_Exercise_.
Copy each line below word for word and drop every image.

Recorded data
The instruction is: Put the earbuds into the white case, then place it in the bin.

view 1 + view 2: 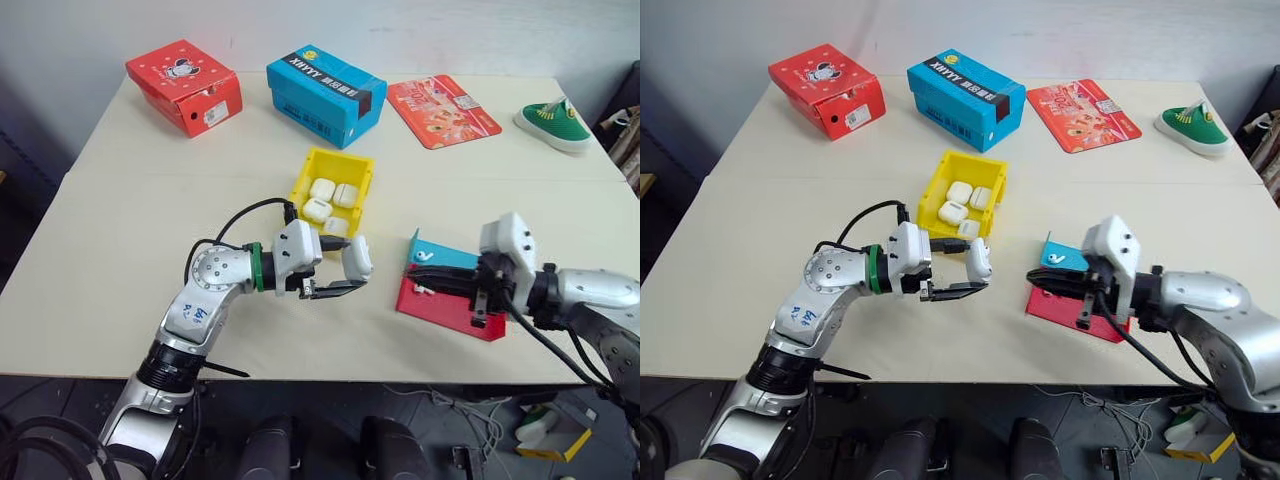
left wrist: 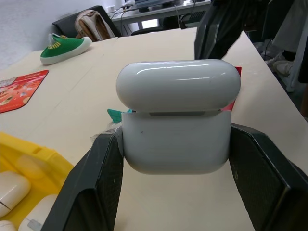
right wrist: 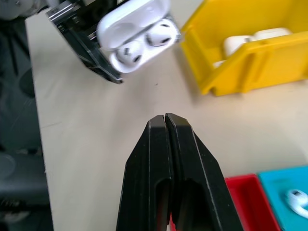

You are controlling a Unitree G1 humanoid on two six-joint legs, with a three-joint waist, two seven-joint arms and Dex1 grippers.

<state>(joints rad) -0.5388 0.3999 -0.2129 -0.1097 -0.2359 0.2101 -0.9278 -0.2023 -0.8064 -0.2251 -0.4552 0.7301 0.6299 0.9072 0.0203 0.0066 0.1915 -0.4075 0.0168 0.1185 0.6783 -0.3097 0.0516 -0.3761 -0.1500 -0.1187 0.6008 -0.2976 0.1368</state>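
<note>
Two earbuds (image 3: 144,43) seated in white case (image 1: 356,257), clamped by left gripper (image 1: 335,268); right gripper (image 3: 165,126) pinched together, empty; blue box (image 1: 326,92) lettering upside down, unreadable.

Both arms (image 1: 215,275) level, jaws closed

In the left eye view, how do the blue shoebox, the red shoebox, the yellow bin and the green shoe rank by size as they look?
1. blue shoebox
2. red shoebox, nearly the same; the order of these two is unsure
3. yellow bin
4. green shoe, smallest

All four lie toward the table's far side, so nearness matters little.
</note>
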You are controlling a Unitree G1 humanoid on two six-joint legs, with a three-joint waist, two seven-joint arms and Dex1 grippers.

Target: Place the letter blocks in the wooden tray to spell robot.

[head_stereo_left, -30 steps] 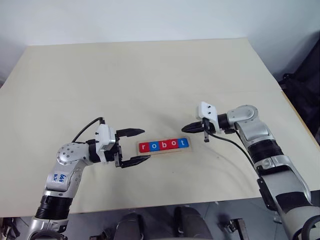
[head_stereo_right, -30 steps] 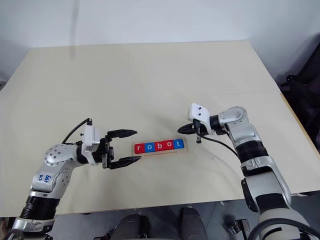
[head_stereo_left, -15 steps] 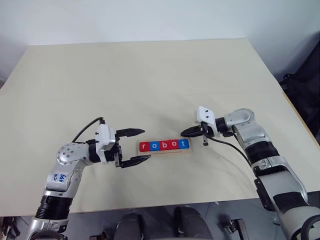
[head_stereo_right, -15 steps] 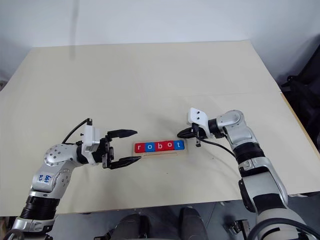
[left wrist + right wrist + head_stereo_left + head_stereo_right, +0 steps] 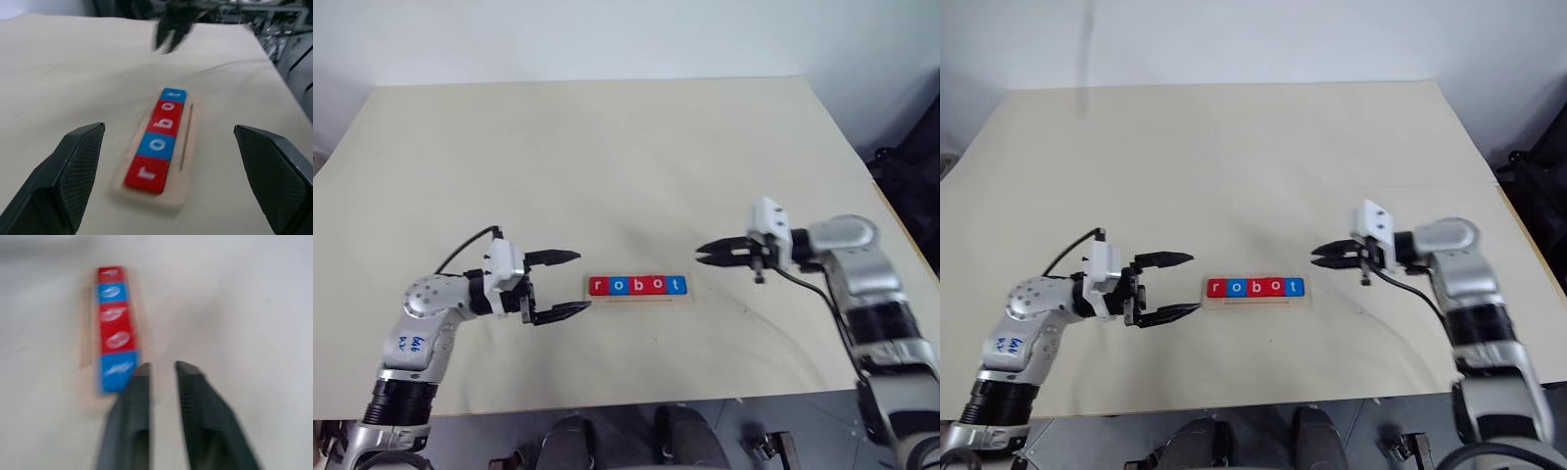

_Response_.
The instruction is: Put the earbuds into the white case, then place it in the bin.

view 1 + view 2: 
left wrist: 
right wrist: 

You are controlling a Unitree G1 humanoid on two six-joint legs, with a three-joint waist, two seven-joint arms and Dex1 grippers.

<state>(joints rad) -0.5388 0.3999 -0.2129 -0.1097 -0.2359 0.2101 -0.9278 -0.2023 -0.8064 -0.2251 -0.4552 0.7301 0.6299 0.9072 0.0203 0.0066 0.1915 -0.4075 0.0168 0.1185 0.6783 -0.3097 0.0516 -0.3761 -0.1500 -0.1187 0.6008 -0.2976 0.1368</state>
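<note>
Two earbuds (image 3: 144,43) seated in white case (image 1: 356,257), clamped by left gripper (image 1: 335,268); right gripper (image 3: 165,126) pinched together, empty; blue box (image 1: 326,92) lettering upside down, unreadable.

Both arms (image 1: 215,275) level, jaws closed

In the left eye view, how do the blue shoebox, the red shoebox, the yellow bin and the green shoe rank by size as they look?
1. blue shoebox
2. red shoebox, nearly the same; the order of these two is unsure
3. yellow bin
4. green shoe, smallest

All four lie toward the table's far side, so nearness matters little.
</note>
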You are controlling a Unitree G1 humanoid on two six-joint legs, with a three-joint waist, two seven-joint arms and Dex1 grippers.

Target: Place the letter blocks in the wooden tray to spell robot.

[head_stereo_left, -30 steps] 
[head_stereo_right, -30 steps] 
[head_stereo_left, -15 steps] 
[head_stereo_right, -15 steps] 
[left wrist + right wrist + head_stereo_left + head_stereo_right, +0 steps] 

This finishes the response to the exercise.